Metadata
titles
  • The idea of home, Making a stand on the homebase
dates
2025 –
rights
  • ©Eric Ladouceur

This project was developed during a residency at AIR 3331 Iwamotocho Studio in November 2025. The work follows a two-month pilgrimage through Japan, during which the many experiences I encountered led me to reflect on the different bodily postures I adopted within Japanese public space.

The project stems from a personal fascination with the experience of Japanese public baths and with baseball—its codes and, more specifically, one of its simplest and most symbolically charged forms: home plate, the pentagonal base located at the heart of the field.

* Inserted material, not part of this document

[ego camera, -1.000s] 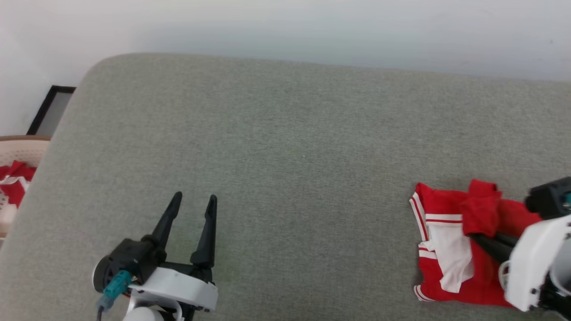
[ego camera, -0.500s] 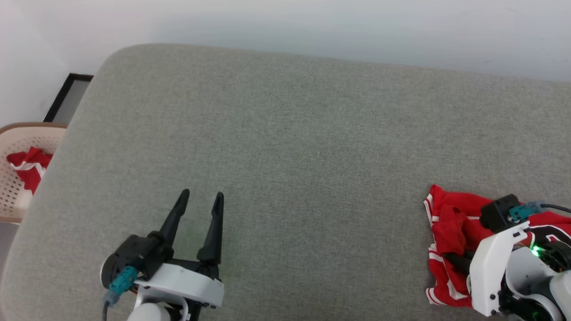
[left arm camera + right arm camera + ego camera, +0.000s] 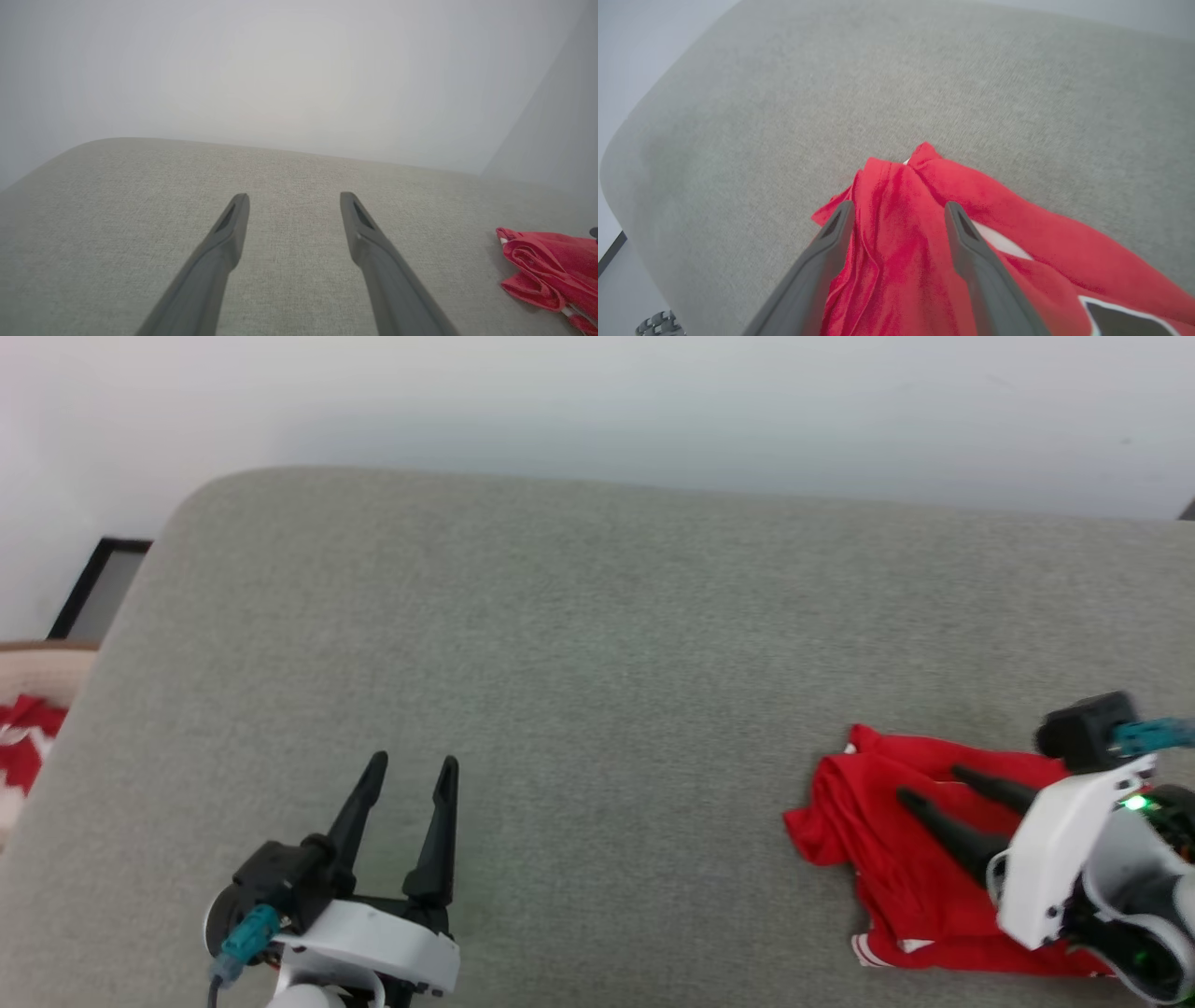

I also became interested in the compositional structures of traditional Japanese woodblock prints, particularly the illustrations of The Tale of Genji (Genji Monogatari), an eleventh-century literary work recounting life at the Japanese imperial court, which employ an isometric perspective. These images give a decisive role to diagonals, which structure space by opening it up and unfolding it laterally rather than in depth.

Repeated from one plane to the next, these diagonals function as vectors that guide the viewer’s gaze, spreading the composition across a continuous space without hierarchy or a central vanishing point. I observed a strong formal relationship between this logic and the house-like shape of home plate, whose oblique angles likewise generate orientation and spatial tension. In both cases, the diagonal does not serve to dramatize the scene, but rather to stabilize an extended, rhythmic, and legible spatiality, in which space is constructed through repetition and slippage.

Home plate embodies the idea of home: return, departure, and arrival. It anchors the playing field as a symbolic cell, a point of orientation. Through this project, I seek to explore how this geometric form can resonate with broader notions such as home, mental territory, and narrative space.

In resonance with my experience of traveling in Japan, I also reflect on bodily proximity, intimate space, and modesty within the culture of communal bathing (onsen and sentō), as well as on the ways in which one cohabits with the space of others.

Between baseball’s home plate (a site of collective exaltation) and the baths (spaces of ritualized relaxation), intimacy has little room. The body is public, and the boundaries of intimacy are strictly regulated by adherence to social conventions.

The installation extends through the presence of a home plate composed of a stacked arrangement of towels. In Japanese baths, the bath towel constitutes the final boundary of intimacy: it marks the symbolic limit between complete nudity, which is socially accepted, and what remains within the realm of the private.